=== What the task requires ===
Treat the line containing "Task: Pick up" as the last one, and return every line exactly from the first line of the material below up to it.

=== Material provided ===

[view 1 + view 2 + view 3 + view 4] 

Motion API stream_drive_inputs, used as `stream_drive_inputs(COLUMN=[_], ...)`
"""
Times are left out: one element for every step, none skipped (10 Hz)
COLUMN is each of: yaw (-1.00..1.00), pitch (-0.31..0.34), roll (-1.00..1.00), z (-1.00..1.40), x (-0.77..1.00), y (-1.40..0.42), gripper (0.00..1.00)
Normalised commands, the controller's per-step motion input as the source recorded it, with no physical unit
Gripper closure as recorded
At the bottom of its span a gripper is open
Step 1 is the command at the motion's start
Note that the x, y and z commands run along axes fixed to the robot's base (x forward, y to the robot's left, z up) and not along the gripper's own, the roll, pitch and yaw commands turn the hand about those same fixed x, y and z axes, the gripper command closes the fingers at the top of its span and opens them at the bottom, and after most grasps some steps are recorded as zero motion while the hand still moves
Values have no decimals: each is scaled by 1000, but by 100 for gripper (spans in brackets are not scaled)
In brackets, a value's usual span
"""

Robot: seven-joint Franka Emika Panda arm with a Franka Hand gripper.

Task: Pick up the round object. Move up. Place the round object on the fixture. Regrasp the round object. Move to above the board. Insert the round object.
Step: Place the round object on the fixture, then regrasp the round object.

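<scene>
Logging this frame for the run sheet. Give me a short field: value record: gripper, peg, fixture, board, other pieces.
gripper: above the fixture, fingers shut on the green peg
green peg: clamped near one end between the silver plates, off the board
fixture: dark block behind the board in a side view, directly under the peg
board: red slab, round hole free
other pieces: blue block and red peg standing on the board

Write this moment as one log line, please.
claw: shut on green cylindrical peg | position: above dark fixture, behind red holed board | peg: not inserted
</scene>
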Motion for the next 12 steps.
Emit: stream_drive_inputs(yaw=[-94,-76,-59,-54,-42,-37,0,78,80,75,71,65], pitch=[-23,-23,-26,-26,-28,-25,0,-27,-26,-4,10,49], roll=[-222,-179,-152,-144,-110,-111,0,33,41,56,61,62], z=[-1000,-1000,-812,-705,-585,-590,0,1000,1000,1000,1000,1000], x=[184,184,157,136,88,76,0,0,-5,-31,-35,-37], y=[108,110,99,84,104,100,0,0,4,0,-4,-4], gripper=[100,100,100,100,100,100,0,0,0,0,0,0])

=== Reply to the task ===
[view 1 + view 2 + view 3 + view 4] 

Motion API stream_drive_inputs, used as `stream_drive_inputs(COLUMN=[_], ...)`
"""
Times are left out: one element for every step, none skipped (10 Hz)
COLUMN is each of: yaw (-1.00..1.00), pitch (-0.31..0.34), roll (-1.00..1.00), z (-1.00..1.40), x (-0.77..1.00), y (-1.40..0.42), gripper (0.00..1.00)
Normalised commands, the controller's per-step motion input as the source recorded it, with no physical unit
Gripper closure as recorded
At the bottom of its span a gripper is open
Step 1 is the command at the motion's start
Note that the x, y and z commands run along axes fixed to the robot's base (x forward, y to the robot's left, z up) and not along the gripper's own, the roll, pitch and yaw commands turn the hand about those same fixed x, y and z axes, the gripper command closes the fingers at the top of its span and opens them at the bottom, and after most grasps some steps are recorded as zero motion while the hand still moves
Values have no decimals: each is scaled by 1000, but by 100 for gripper (spans in brackets are not scaled)
In brackets, a value's usual span
"""

Robot: seven-joint Franka Emika Panda arm with a Franka Hand gripper.

Task: Pick up the round object. Move up. Place the round object on the fixture. Regrasp the round object. Move to above the board. Insert the round object.

Work on this exercise is now finished.